→ **Task requirements**: What are the lines of the listing below, word for word, from the first down to the one that contains "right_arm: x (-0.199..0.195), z"?

□ □ □ □ □

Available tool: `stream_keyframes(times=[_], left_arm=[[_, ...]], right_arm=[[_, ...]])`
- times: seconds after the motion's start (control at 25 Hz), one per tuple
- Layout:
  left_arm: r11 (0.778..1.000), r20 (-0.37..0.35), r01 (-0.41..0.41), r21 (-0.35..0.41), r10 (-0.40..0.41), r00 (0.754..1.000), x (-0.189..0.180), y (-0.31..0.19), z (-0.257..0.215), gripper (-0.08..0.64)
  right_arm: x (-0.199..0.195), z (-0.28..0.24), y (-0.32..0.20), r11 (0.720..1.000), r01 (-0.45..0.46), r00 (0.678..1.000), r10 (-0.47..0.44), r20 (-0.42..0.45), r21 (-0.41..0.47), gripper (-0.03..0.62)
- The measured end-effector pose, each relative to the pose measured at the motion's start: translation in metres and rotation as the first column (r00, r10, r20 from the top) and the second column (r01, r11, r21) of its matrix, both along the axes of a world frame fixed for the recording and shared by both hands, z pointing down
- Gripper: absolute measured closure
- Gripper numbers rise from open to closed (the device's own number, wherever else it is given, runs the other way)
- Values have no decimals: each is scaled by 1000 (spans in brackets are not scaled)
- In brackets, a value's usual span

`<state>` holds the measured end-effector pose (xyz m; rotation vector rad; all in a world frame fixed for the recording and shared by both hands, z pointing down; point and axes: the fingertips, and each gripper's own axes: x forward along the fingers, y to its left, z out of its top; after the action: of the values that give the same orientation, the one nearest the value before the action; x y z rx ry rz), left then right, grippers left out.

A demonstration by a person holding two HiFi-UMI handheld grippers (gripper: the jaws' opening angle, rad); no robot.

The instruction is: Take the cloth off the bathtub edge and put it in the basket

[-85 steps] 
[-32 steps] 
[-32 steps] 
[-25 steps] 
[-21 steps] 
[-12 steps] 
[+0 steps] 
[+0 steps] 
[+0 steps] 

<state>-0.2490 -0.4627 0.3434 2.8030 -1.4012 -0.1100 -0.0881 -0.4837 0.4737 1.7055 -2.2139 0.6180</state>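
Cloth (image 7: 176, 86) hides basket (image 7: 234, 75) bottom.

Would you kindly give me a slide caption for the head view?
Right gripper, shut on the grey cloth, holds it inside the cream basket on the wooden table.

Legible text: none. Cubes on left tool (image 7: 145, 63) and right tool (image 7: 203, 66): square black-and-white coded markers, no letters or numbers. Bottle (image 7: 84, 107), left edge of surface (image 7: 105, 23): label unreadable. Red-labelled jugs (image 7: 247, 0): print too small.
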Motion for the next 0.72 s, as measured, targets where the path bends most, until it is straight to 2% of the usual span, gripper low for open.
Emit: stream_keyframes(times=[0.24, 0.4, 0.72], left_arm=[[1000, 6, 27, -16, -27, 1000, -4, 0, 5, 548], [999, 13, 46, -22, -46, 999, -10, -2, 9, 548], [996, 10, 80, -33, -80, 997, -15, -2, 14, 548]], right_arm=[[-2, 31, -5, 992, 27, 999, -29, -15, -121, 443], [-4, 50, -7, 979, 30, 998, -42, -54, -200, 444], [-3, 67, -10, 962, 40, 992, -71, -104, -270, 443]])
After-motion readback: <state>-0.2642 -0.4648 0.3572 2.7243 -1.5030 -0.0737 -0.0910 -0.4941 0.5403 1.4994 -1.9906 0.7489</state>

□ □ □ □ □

→ **Task response**:
Available tool: `stream_keyframes(times=[_], left_arm=[[_, ...]], right_arm=[[_, ...]])`
- times: seconds after the motion's start (control at 25 Hz), one per tuple
- Layout:
  left_arm: r11 (0.778..1.000), r20 (-0.37..0.35), r01 (-0.41..0.41), r21 (-0.35..0.41), r10 (-0.40..0.41), r00 (0.754..1.000), x (-0.189..0.180), y (-0.31..0.19), z (-0.257..0.215), gripper (-0.08..0.64)
  right_arm: x (-0.199..0.195), z (-0.28..0.24), y (-0.32..0.20), r11 (0.720..1.000), r01 (-0.45..0.46), r00 (0.678..1.000), r10 (-0.47..0.44), r20 (-0.42..0.45), r21 (-0.41..0.47), gripper (-0.03..0.62)

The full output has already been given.